# Seachem Alerts



## Carpman (14 Nov 2018)

I'm not a total newbie lol but always like to think I'm learning, I getting old now so cant actually remember. 
Anyway, before I forget, I was thinking of purchasing the seachem alerts and stability for when I set up my new scape. I don't want to waste money unnecessarily, it has already cost me enough with the upgrades and stuff but if they are worth then so be it.   
The filter media, fish, some of the plants and a full tank of the original water from the previous setup have been kept in holding the tank to help with cycle when I put them back in the scaped tank (50% water changes once per week).




 

I have also been running the auto dosing-system on the plants while in holding the tank and they seem to be doing well I did not add Co2 and you can see the new shoots from the Helanthuim in the front dosing has been running for 5 days now.


----------



## alto (15 Nov 2018)

I like the Seachem Alerts ...
but I liked them rather better when an extra Alert pad was included in the kit 

I’ve used them to monitor pH over the year, ammonia in a new set up where the filter had been rinsed etc & then put aside in the cabinet for several months ... until I saw some Must Have fish at the shop (& purchased right then as most local shops won’t “hold”fish) ... 24 hours later fish added to the new scape 
The Ammonia Alert was useful in the first weeks - I’d water change as soon as there was a noticeable green tint 
After 3 weeks, Ammonia Alert remained in neutral mode & I tossed it after 3 months

In general the Alerts seem to work well for a few months (I believe Seachem can provide details) BUT care needs to be taken that they remain wet at all times - lower them during a water change as it doesn’t take long for the sensor pad to dry out 

Stability also seems to be effective BUT again check with Seachem FAQ & discussion board for use details 

BUT 
as you’ve been running a filter on a holding tank with fish during this time, I don’t see any need for purchasing any of the above
Filter will still be cycled - albeit for the biolaod it’s been running (so don't suddenly add 3X as many fish)
Old tank water - seriously dude, just bin this  (every time I see people keeping old tank water I think   ) unless it has some cost benefit such as being RO water 

As long as your fish are accustomed to regular large water changes and your tank & tap waters are similar parameters, I see zero benefit to “old tank water”
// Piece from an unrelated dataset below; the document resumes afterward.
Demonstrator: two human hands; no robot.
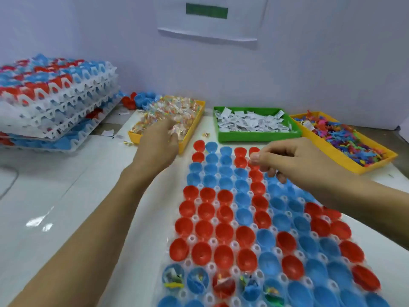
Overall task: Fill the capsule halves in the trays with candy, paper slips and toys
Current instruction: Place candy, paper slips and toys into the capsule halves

When I rescape, I increase water change frequency during the week prior, then prepare a temporary bin with 1/3 tank water, 2/3 tap water and toss the fish over 
Keep water changes current on the holding tank
Rescape, plant etc
Run overnight (or longer as convenient) 
Water change both tank & temporary tank just prior to livestock move (day before is fine)

If I’m feeling paranoid, I’ll move a few shrimp and fish over to rescaped tank, then transfer remaining livestock the next morning


----------